TASK DESCRIPTION
Tally every line of the entries that contains the string "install", then reply with only that number.

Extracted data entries

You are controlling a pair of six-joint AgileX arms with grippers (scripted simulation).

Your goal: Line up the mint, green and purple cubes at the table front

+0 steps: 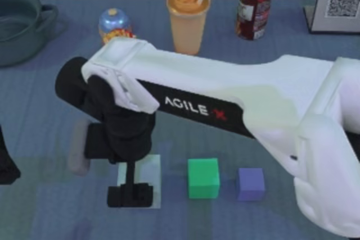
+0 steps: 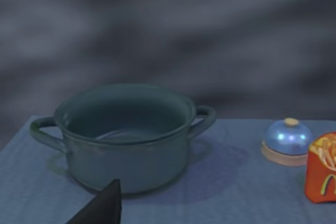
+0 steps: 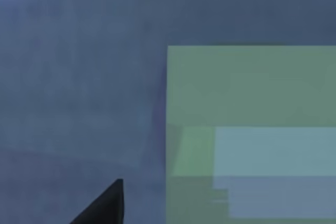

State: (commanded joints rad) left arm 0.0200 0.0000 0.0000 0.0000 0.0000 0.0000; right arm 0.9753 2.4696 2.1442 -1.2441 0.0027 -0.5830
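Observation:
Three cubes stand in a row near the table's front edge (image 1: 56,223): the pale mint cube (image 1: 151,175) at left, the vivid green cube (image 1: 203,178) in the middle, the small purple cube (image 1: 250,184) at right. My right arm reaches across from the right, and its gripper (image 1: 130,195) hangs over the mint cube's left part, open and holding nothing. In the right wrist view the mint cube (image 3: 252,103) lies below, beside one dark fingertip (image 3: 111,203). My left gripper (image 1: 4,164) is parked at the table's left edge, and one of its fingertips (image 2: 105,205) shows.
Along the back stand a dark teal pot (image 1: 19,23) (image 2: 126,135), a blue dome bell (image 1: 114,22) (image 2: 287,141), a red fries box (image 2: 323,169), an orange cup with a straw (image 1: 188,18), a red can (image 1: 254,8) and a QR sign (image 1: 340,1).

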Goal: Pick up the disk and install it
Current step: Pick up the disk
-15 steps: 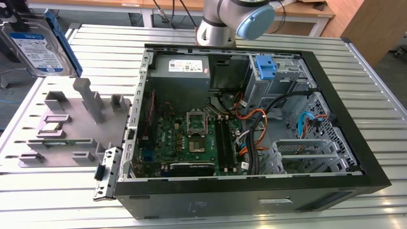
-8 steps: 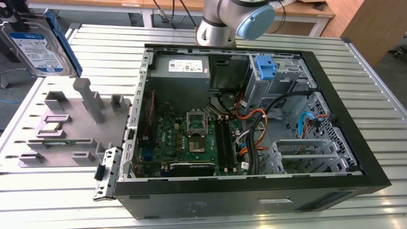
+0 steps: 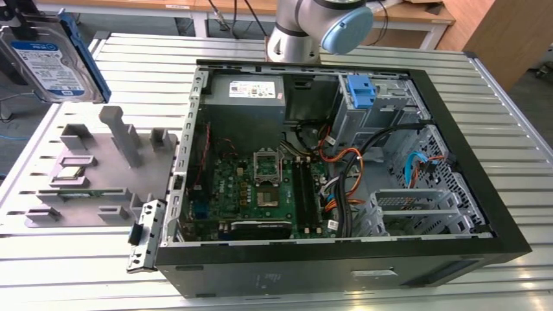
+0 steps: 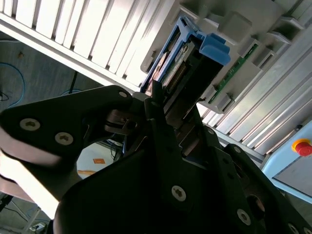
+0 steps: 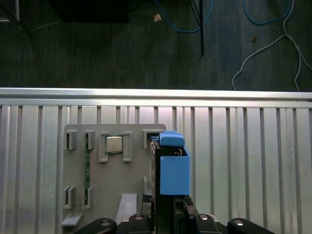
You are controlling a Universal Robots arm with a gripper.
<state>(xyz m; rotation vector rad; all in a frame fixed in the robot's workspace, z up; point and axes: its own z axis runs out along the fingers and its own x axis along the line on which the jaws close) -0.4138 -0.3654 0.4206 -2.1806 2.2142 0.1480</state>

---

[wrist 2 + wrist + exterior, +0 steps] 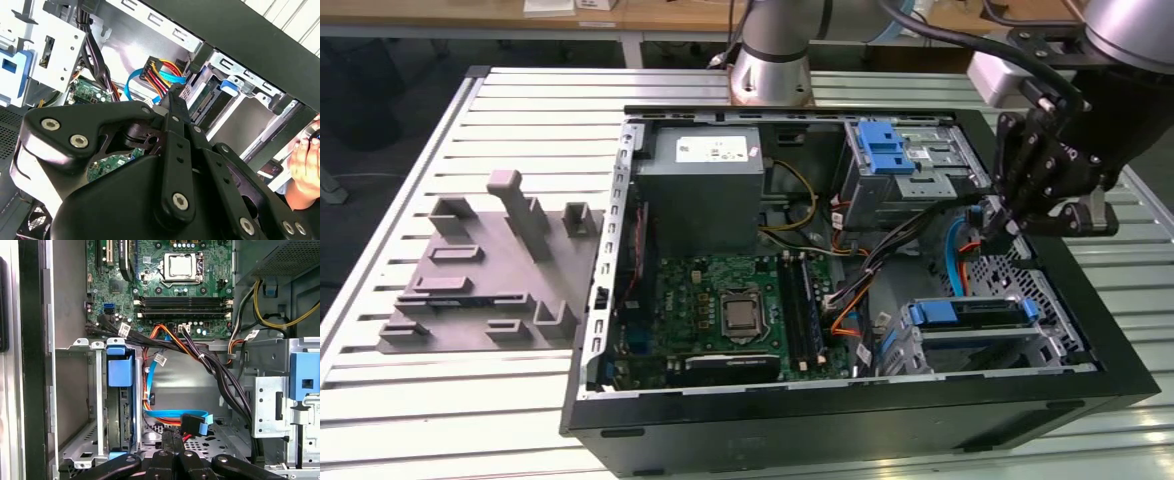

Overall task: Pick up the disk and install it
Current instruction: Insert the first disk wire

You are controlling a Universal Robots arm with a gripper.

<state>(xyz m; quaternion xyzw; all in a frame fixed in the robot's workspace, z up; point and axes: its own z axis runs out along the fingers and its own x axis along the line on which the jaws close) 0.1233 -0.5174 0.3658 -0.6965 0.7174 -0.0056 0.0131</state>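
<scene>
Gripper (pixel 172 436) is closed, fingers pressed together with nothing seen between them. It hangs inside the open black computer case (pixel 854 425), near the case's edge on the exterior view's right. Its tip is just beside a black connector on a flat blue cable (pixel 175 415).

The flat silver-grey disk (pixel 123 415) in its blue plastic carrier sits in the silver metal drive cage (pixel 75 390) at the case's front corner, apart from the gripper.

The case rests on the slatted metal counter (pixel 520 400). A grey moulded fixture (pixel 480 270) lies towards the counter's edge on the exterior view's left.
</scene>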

RESPONSE AREA
2